## Exercise prompt
Your answer should be the lines below from the one holding "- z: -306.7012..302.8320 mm" through the one holding "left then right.", copied exactly and with nothing else.

## Data extract
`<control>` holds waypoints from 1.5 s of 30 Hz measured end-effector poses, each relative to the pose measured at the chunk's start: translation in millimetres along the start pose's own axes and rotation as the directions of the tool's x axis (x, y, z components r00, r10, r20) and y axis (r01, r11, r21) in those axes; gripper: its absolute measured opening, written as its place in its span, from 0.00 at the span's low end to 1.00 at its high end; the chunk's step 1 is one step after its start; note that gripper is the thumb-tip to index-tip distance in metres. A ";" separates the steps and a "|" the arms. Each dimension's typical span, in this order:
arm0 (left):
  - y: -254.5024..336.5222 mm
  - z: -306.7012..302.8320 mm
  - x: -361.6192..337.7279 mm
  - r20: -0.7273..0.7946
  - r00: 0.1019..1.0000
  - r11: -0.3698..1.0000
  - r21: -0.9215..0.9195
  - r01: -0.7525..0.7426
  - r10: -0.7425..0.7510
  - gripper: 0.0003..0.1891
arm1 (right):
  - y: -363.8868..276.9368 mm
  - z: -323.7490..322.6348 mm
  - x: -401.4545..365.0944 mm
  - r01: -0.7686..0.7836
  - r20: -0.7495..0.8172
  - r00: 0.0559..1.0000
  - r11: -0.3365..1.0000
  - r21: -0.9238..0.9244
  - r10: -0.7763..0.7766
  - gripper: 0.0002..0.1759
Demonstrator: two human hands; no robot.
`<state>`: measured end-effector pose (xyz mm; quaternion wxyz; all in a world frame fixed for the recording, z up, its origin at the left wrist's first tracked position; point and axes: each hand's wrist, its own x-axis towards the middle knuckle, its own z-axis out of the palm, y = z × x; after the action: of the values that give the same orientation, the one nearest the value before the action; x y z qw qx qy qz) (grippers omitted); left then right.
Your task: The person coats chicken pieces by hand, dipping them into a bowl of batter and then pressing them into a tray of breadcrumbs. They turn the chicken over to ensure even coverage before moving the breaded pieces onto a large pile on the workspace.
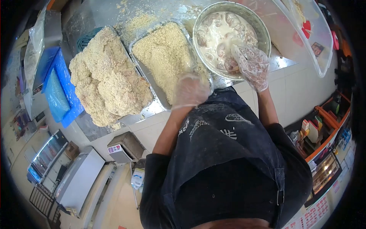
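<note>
My left hand, in a clear plastic glove, is over the near end of a metal tray of pale crumbs. Motion blurs its fingers, and I cannot see whether anything is in them. At the right side of a round metal bowl is my right hand, its glove smeared with white batter. Its fingers are bent together and point into the bowl, next to pieces of raw meat in milky liquid. What they hold, if anything, is hidden.
Left of the crumb tray, crumb-coated pieces are heaped on another tray. Loose crumbs lie on the metal table. A clear plastic tub stands right of the bowl. Blue plastic packaging is at far left.
</note>
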<state>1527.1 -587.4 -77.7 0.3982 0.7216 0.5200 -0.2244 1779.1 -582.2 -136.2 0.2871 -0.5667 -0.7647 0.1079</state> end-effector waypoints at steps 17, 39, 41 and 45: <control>-49.1 -2.4 16.9 -0.837 0.540 0.966 0.059 0.250 -0.089 0.41 | -5.3 -4.4 3.3 0.003 0.026 1.000 1.000 0.007 -0.003 0.20; -161.6 -71.8 79.4 -0.194 0.962 0.974 -0.161 0.161 -0.192 0.19 | 17.4 -0.6 -6.6 0.287 0.092 0.957 0.941 -0.177 -0.275 0.20; -147.9 -74.3 70.2 -0.059 0.970 0.960 -0.170 0.222 -0.234 0.24 | 22.2 4.6 -9.8 0.184 0.068 0.981 0.982 -0.039 -0.181 0.19; -124.3 -74.2 27.0 -0.049 0.980 0.980 -0.073 0.187 -0.191 0.32 | 16.0 0.3 -5.1 0.068 0.073 0.994 0.982 0.177 -0.082 0.19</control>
<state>1414.7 -494.4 -96.9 0.3844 0.6609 0.6046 -0.2233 1792.9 -581.6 -145.9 0.3083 -0.5053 -0.7842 0.1859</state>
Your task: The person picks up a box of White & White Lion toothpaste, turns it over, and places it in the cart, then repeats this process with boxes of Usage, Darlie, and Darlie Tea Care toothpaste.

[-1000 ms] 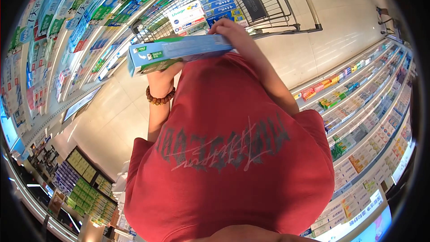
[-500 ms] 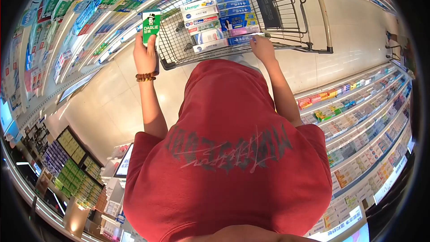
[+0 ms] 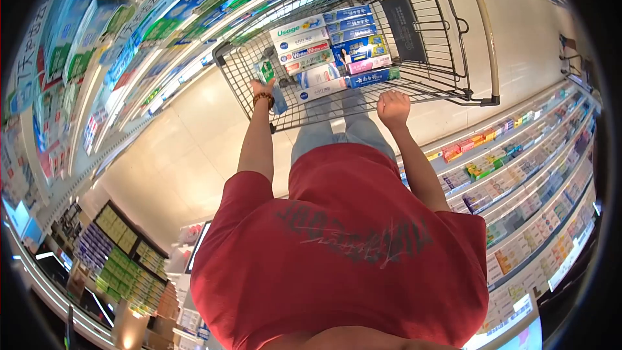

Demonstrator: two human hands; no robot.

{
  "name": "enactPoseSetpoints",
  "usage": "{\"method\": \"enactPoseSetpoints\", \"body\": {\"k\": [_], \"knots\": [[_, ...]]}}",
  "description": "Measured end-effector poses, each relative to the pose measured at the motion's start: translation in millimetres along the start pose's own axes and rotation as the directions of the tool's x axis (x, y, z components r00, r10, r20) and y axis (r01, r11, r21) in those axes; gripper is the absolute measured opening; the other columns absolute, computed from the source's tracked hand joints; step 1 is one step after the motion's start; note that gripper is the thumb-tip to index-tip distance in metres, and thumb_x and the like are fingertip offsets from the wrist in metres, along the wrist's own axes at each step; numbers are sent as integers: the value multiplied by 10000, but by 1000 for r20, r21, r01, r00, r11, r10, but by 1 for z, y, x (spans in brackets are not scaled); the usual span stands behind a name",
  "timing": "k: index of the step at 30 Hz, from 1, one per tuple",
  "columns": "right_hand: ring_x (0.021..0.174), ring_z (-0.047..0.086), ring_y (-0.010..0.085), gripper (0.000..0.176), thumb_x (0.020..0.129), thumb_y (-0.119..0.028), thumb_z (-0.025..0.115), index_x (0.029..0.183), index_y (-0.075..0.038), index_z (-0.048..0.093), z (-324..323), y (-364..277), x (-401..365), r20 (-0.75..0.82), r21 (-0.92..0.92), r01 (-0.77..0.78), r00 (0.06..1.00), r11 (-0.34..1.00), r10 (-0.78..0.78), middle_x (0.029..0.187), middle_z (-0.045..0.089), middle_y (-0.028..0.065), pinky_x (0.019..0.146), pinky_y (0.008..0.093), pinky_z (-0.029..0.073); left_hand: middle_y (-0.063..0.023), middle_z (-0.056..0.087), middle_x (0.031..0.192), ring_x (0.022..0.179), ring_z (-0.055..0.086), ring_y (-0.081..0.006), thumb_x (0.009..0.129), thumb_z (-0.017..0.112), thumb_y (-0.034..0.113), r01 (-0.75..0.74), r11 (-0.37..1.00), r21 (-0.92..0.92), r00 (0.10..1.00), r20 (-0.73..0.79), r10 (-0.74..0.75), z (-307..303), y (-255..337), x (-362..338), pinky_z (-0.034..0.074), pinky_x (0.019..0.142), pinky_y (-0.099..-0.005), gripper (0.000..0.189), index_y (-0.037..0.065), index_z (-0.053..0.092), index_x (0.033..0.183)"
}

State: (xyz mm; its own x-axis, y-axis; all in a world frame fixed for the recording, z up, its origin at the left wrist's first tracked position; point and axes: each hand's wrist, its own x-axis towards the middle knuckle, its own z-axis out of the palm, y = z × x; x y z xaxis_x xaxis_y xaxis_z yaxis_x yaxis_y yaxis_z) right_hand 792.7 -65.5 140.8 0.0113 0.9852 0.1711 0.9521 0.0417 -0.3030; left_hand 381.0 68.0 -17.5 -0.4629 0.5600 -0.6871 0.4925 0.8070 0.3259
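Observation:
My left hand (image 3: 263, 87), with a beaded bracelet at the wrist, reaches into the left end of the wire shopping cart (image 3: 249, 109). It is closed on a green and white Darlie toothpaste box (image 3: 265, 69). Two columns of toothpaste boxes lie to its right in the cart, among them a white Usage box (image 3: 297, 28) and a blue box (image 3: 373, 78) at the near right. My right hand (image 3: 393, 109) is closed in a fist at the near rim of the cart, its fingers curled over the wire.
A shelf of hanging toothpaste packs (image 3: 129, 45) runs along the left, close to the cart. Tiered shelves of small boxes (image 3: 512, 188) stand at the right. The cart's handle (image 3: 486, 39) is at its right end. Pale floor tiles (image 3: 194, 136) lie between.
My left hand has brought the Darlie box from outside the cart, beside the shelf, right and down into the basket. My right hand has moved from the near blue box to the rim.

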Motion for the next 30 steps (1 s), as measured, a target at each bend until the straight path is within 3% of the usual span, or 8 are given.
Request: {"method": "enactPoseSetpoints", "body": {"k": [9, 12, 19, 21, 24, 26, 28, 30], "knots": [[659, 511, 222, 138, 793, -165, 591, 667, -126, 554, 6, -3, -1, 4, -41, -50, 999, 998, 50, 675, 525, 15, 660, 382, 350, -154, 669, 1219, 1024, 677, -262, 870, 711, 373, 15, 999, -33, 989, 151, -9, 63, -44, 72, 542, 845, -378, 639, 66, 525, 1399], [650, 500, 220, 137, 791, -167, 586, 664, -128, 551, 9, -1, -4, 7, -52, -50, 999, 997, 51, 673, 522, 14, 655, 380, 338, -127, 683, 1197, 1016, 679, -269, 932, 620, 339, 275, 961, -17, 938, 227, -264, 60, -14, 48, 540, 851, -396, 501, 98, 565, 1369], [655, 502, 226, 139, 780, -178, 576, 655, -126, 543, 7, -5, -1, -13, -61, -57, 998, 996, 57, 666, 516, 16, 652, 382, 338, -179, 674, 1182, 1053, 664, -321, 921, 535, 154, 168, 967, 191, 951, 226, -210, 52, -3, 24, 546, 887, -437, 342, 91, 650, 1237], [661, 508, 234, 147, 775, -180, 576, 647, -120, 536, 7, -6, -1, -20, -51, -60, 998, 997, 59, 663, 519, 25, 650, 389, 341, -206, 679, 1101, 996, 680, -329, 932, 559, 182, 15, 859, 512, 910, 350, -225, 71, -15, 53, 553, 861, -451, 330, 32, 604, 1222], [664, 512, 237, 148, 771, -175, 581, 646, -114, 532, 5, -6, -3, -17, -58, -59, 998, 997, 58, 664, 524, 30, 654, 392, 345, -208, 682, 1020, 937, 663, -367, 958, 503, 219, -210, 893, 399, 969, 209, 135, 47, 30, 5, 535, 765, -474, 282, 25, 621, 1125], [671, 521, 244, 139, 769, -166, 588, 652, -109, 542, 4, -6, -4, -11, -48, -52, 999, 997, 52, 669, 535, 38, 666, 398, 358, -221, 695, 956, 908, 662, -399, 933, 524, 219, -555, 798, 236, 830, 90, 550, 15, 79, -43, 533, 778, -480, 294, 47, 643, 1140], [678, 528, 249, 135, 769, -164, 590, 655, -108, 547, 2, -6, -3, -11, -45, -35, 999, 998, 35, 671, 540, 43, 671, 403, 364, -181, 712, 925, 830, 689, -358, 923, 550, 248, -610, 777, 156, 784, -26, 621, -35, 145, -115, 547, 750, -460, 278, 135, 684, 1138], [694, 548, 257, 119, 764, -177, 595, 674, -103, 576, 6, -3, -4, -15, -46, -31, 999, 998, 30, 697, 573, 52, 677, 413, 375, -131, 702, 857, 775, 663, -314, 908, 607, 178, -834, 523, 174, 447, -342, 827, -83, 187, -155, 527, 704, -421, 213, 125, 700, 1092]]}}
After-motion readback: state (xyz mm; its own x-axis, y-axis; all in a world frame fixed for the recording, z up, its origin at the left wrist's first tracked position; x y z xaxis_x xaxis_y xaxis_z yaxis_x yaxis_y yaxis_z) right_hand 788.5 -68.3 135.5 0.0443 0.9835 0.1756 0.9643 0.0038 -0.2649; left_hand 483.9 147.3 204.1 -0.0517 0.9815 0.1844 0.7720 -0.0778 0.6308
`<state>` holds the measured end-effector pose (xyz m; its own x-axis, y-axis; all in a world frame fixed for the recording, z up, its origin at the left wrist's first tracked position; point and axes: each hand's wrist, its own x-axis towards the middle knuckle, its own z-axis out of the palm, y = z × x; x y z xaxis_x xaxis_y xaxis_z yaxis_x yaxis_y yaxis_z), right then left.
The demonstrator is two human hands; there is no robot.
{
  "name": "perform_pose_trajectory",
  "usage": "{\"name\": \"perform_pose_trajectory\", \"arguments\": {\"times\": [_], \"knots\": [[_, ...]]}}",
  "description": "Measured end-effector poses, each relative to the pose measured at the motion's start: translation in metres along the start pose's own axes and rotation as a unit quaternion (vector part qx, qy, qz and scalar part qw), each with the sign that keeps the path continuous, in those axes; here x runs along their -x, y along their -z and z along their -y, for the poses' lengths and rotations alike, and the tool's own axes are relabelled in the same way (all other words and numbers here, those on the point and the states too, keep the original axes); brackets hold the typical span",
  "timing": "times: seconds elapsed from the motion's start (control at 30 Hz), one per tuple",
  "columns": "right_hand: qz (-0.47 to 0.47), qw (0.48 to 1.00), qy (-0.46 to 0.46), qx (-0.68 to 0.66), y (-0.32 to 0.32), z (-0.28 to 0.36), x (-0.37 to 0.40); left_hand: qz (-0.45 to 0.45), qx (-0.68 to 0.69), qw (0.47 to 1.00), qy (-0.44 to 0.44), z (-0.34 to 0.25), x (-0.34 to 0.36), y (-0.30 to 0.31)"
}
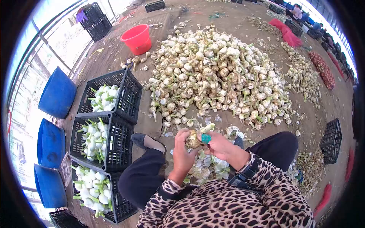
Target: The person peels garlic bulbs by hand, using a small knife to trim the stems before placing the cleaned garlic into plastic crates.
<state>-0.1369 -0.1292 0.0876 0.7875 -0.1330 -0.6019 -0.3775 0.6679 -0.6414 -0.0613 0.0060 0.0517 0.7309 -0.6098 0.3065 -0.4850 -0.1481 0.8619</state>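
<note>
My left hand (183,155) is wrapped round a garlic bulb (192,141) with dirty, brownish outer skin, held above my lap. My right hand (222,146) is closed against the bulb's other side, its thumb pressing in. A green wrapping (206,138) covers part of that thumb. The pale green stalk (208,128) sticks out above my right hand. Whether a small tool lies inside the right fingers is hidden. Below both hands, peeled garlic skins (208,167) lie on the ground between my legs.
A big heap of unpeeled garlic (220,72) lies ahead. To my left stand black crates (121,142) holding clean white bulbs, with blue tubs (51,142) beyond. A red bucket (137,40) is behind the heap. Another black crate (331,140) stands right. People sit far right.
</note>
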Motion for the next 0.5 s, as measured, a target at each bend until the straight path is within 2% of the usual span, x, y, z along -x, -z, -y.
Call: {"name": "perform_pose_trajectory", "arguments": {"times": [0.13,0.23,0.33,0.43,0.5], "knots": [[0.015,0.999,0.014,-0.027,-0.004,-0.009,0.001,0.013,-0.054,0.997,-0.047,-0.006,0.005,0.011],[-0.001,0.999,0.046,0.007,-0.012,-0.004,0.009,0.016,-0.024,0.999,-0.031,-0.002,0.008,0.012],[0.008,0.992,0.091,0.081,-0.003,-0.008,0.004,0.005,0.074,0.997,0.014,-0.003,0.008,0.010],[0.018,0.984,0.096,0.149,0.001,-0.003,0.006,0.020,0.107,0.994,0.013,0.002,0.006,0.009],[0.017,0.974,0.123,0.191,0.007,-0.003,0.004,0.032,0.282,0.953,0.109,-0.005,0.007,0.009]]}}
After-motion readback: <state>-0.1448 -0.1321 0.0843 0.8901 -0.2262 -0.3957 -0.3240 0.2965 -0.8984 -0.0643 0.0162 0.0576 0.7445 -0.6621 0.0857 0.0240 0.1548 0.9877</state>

## Task answer
  - z: -306.7012..302.8320 mm
  - x: -361.6192..337.7279 mm
  - r20: -0.7273..0.7946
  - r00: 0.1019..1.0000
  - r11: -0.3698..1.0000
  - r21: -0.9215..0.9195
  - r01: -0.7525..0.7426
  - r10: -0.7425..0.7510
  - gripper: 0.0003..0.1891
arm1 (right):
  - y: -363.8868..276.9368 mm
  - z: -323.7490..322.6348 mm
  - x: -401.4545..365.0944 mm
  - r01: -0.7686..0.7836
  - r20: -0.7495..0.8172
  - r00: 0.0559..1.0000
  - r11: -0.3365..1.0000
  - r21: -0.9238..0.9244
  - r10: -0.7763..0.7766
  - gripper: 0.0002..0.1759
Demonstrator: two human hands; no robot.
`<state>`: measured end-effector pose (xyz mm; quaternion wxyz; all in a world frame fixed for the recording, z up, its origin at the left wrist's first tracked position; point and axes: each hand's wrist, its own x-axis towards the middle knuckle, its own z-axis out of the palm, y = z × x; after the action: of the values that give the same orientation, the one nearest the value before the action; x y z qw qx qy qz) (grippers omitted); left then right.

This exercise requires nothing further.